Source: OECD's 'Costs of Decommissioning Nuclear Power Plants' (2016). Data source: IAEA

While the NEA has looked to provide greater data transparency to improve cost estimates, experts say it would be difficult to develop international standardized cost benchmarks due to differing national regulations and logistical challenges.

John Mathieson, Head of International Relations at the UK Nuclear Decommissioning Authority (NDA), told Nuclear Energy Insider that a previous joint costing program with the French decommissioning organization EDF CIDEN concluded it was not feasible to benchmark costs between the countries. The project compared EDF’s French plants with similar UK plants.

“It’s very difficult because there are so many variables involved in plant costs such as the cost of waste disposal and its transport and storage, as well as the labor needed to take the nuclear power plant down,” he said.

Martyn Jenkins, Managing Director of Enkom Consulting, said different regulatory standards and varied labor costs make comparisons between European countries inconclusive. Understanding the factors that drive national decommissioning costs will drive more efficient estimates, he said.

A ‘Lead and Learn’ concept implemented by Magnox from 2010 onwards was pivotal to realising major savings. Jenkins said the standardization of programs and the Lead and Learn concept implemented by Magnox yielded like-for-like data, which could be compared and used more effectively as decommissioning progressed across all the sites.

“The principle is to analyze data for commonalities and anomalies and not simply to look for how to decrease costs, but to increase confidence and decrease the uncertainty in the numbers. Then we have like-for-like data, which can be used to compare going forward and allow informed decisions to be made,” he said.

Lead and Learn

Under the Lead and Learn program, experience, knowledge and data from an accelerated decommissioning program for the two 125 MW reactors at Bradwell were applied to reduce costs across multiple UK sites. Bradwell ceased operations in 2002.

The MODP aimed to optimize decommissioning plans by prioritizing management of high level hazardous material, maximizing revenue generation and accelerating decommissioning time to C&M entry, Jonathan Jenkin, Stakeholder Relations at Magnox, told Nuclear Energy Insider.

Although the individual Magnox sites have their differences, they have much in common and the Lead and Learn concept enabled activities and techniques to be trialled at Bradwell, before being rolled out to other sites, he said.

At Oldbury, which housed two 217 MW reactors, the Lead and Learn program used experience of solving technical issues to shorten the project duration by seven months and could create up to 300,000 pounds in project savings, Rob Taylor, Ponds Campaign Manager at Magnox, said.

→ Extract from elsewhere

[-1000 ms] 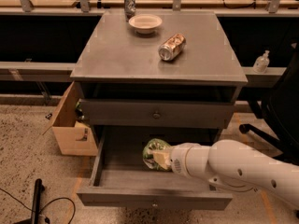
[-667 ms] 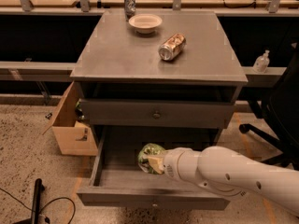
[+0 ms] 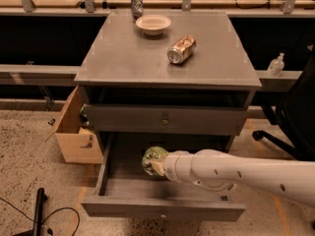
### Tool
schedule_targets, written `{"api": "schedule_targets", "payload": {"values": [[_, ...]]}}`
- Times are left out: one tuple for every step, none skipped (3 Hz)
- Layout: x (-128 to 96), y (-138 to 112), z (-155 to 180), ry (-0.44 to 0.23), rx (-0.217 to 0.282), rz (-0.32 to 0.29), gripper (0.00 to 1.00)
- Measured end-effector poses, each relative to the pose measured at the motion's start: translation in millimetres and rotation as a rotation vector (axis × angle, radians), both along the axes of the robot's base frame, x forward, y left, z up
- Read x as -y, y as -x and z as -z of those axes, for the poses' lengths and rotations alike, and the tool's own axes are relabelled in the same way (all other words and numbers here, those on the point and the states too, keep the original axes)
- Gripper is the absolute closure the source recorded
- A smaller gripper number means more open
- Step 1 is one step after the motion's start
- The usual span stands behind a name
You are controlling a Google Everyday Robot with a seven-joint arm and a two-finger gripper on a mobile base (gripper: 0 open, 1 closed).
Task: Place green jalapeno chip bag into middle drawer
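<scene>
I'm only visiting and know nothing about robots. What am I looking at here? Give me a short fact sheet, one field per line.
arm: white arm reaching into the open drawer
claw: claw at the arm's tip, inside the drawer space, mostly hidden by the bag
bag: green chip bag at the claw, within the drawer; cannot tell if it rests on the bottom
above: upper drawer, closed
cabinet top: bowl upright, can lying on its side
floor: cardboard box beside the cabinet

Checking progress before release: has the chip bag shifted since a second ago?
Yes. The chip bag, at the gripper over the open lower drawer, has shifted left: it was under the upper drawer's knob, now left of it.
</scene>
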State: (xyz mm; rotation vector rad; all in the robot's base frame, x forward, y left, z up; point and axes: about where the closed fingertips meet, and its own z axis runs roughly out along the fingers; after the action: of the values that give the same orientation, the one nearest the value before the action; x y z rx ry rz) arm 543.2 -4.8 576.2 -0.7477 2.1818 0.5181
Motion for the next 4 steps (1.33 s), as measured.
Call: {"api": "schedule_targets", "payload": {"values": [[-3,-20,41,-0.037,-0.026,-0.046,0.85],[-3,-25,88,-0.092,-0.098,-0.107,0.62],[-6,-21,122,-0.138,-0.161,-0.149,0.4],[-7,-22,133,-0.152,-0.164,-0.161,0.17]]}}
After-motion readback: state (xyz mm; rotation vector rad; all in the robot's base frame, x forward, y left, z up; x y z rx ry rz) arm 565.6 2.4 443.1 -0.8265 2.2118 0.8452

“We come in with an awareness of previous operations and we know how to do the work efficiently. We get the on-site team together and run through the job and how it’s been done before at other sites before we work together on how it can be improved and how it will work at this particular site,” Taylor told Nuclear Energy Insider.

Central to the cost reduction was the characterization of spent fuel rods in redundant fuel skips stored in the wet ponds, he said, where low level radioactive waste is allocated to a repository and intermediate level waste is prepared for interim storage.

Analysis of previous characterization work undertaken on more than a hundred skips at Chapelcross, as well as data gathered on skips at similar sites Sizewell and Dungeness, showed that classification of the Oldbury skips was not necessary, he said.

Applying Lead and Learn to this work saved 75,000 pounds and allowed the team to start cleaning up the ponds seven months early, which will provide another opportunity for further savings, Taylor said.

The MODP ended in 2016, but Jenkin said the new parent body Cavendish Fluor is finalizing new lifetime plans for each of the Magnox sites in order to optimize project execution and further minimize costs.

“Plans will build on and be informed by the MODP plans inherited by Cavendish Fluor as well as the experience gained during that period,” he said.